The analysis of a company's data allows us to understand why some of the clients are not loyal.
Knowing these reasons, we can take action to retain them.
The data science and machine learning platform Neural Designer helps banks, insurance, telecommunications, and retail companies to prevent the attrition of their customers and increase their loyalty.
Churn prevention has become one of the biggest challenges for all companies.
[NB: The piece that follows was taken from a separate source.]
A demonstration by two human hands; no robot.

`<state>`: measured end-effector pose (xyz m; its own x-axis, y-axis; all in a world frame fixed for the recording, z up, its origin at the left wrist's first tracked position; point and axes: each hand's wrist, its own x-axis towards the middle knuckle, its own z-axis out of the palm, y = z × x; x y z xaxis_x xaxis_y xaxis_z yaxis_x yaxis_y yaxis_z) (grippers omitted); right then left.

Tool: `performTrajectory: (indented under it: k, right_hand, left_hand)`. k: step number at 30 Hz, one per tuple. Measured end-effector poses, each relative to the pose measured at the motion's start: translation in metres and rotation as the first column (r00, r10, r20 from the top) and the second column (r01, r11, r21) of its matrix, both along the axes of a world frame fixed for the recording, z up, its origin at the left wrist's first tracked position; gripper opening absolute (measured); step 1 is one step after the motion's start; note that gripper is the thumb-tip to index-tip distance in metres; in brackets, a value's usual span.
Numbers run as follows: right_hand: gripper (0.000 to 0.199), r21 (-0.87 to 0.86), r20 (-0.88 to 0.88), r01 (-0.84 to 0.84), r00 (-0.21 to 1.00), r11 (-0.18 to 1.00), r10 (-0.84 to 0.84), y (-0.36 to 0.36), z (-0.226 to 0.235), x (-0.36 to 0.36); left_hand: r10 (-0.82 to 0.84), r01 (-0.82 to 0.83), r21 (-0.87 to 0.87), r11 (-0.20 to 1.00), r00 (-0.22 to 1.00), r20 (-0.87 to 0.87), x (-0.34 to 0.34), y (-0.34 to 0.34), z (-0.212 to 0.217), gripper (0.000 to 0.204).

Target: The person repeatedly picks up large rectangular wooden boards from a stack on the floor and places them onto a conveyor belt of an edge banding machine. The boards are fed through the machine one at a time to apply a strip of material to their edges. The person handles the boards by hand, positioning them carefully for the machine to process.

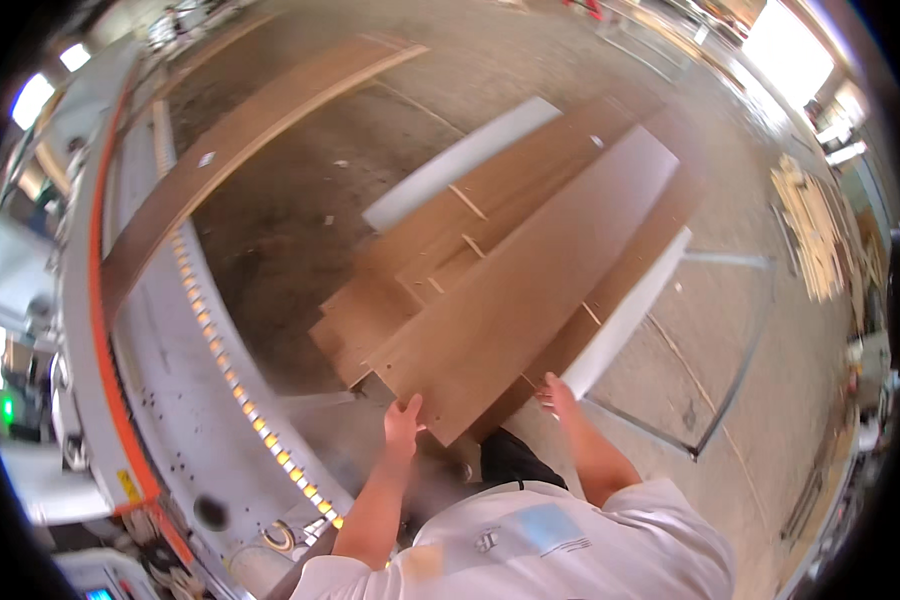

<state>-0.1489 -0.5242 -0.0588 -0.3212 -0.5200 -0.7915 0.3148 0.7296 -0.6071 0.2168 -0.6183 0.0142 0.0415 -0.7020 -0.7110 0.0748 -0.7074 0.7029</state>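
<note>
A long brown board (530, 285) lies slantwise on top of a stack, its near end close to my body. My left hand (402, 428) grips the left part of that near end, thumb on the upper face and the other fingers partly hidden. My right hand (558, 397) is apart from the top board, fingers spread, close to the near end of a white panel (625, 320) at the stack's right side. More brown boards (490, 195) lie beneath and to the left, with thin wooden strips (470, 203) on them.
On the left stands a long grey machine (150, 400) with an orange edge and a row of yellow rollers (240, 385). Another long brown board (260, 115) rests across it. A metal floor frame (745, 385) lies to the right, and a pile of wooden slats (810, 230) farther off.
</note>
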Motion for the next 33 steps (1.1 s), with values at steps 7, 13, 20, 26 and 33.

Indeed, it is much cheaper to retain existing clients than to acquire new ones.
However, it is not easy to detect a client's dissatisfaction, and they often stop using our services without any previous warning.
By harnessing the power of big customer data sets, companies can develop predictive models that enable proactive intervention before it's too late.
Some of the factors that influence churn are the following:
The objective is to develop loyalty programs and retention campaigns to keep as many customers as possible.
To do that, it is essential to develop new methods that can infer who our dissatisfied clients are.
Some of the many benefits of using machine learning for customer churn prevention are the following.
Identify the reasons for attrition and fix them.
Prevent unsatisfied customers from harming the image of your company.
Reduce the loss of revenue from customer churn and save customer acquisition costs.
It allows us to find the factors that are more relevant for the churn and design the neural networks that best fits the case of study.
The following graph illustrates an example of a neural network for churn prevention.
The data science and machine learning platform Neural Designer guides you through this process so that you can focus on your business and not on the details behind machine learning.
Machine learning allows companies to find early signs of desertion before it is too late using the available data.
Neural Designer uses artificial intelligence to discover the reasons for dissatisfaction, assess the risk of churn, and improve clients' loyalty.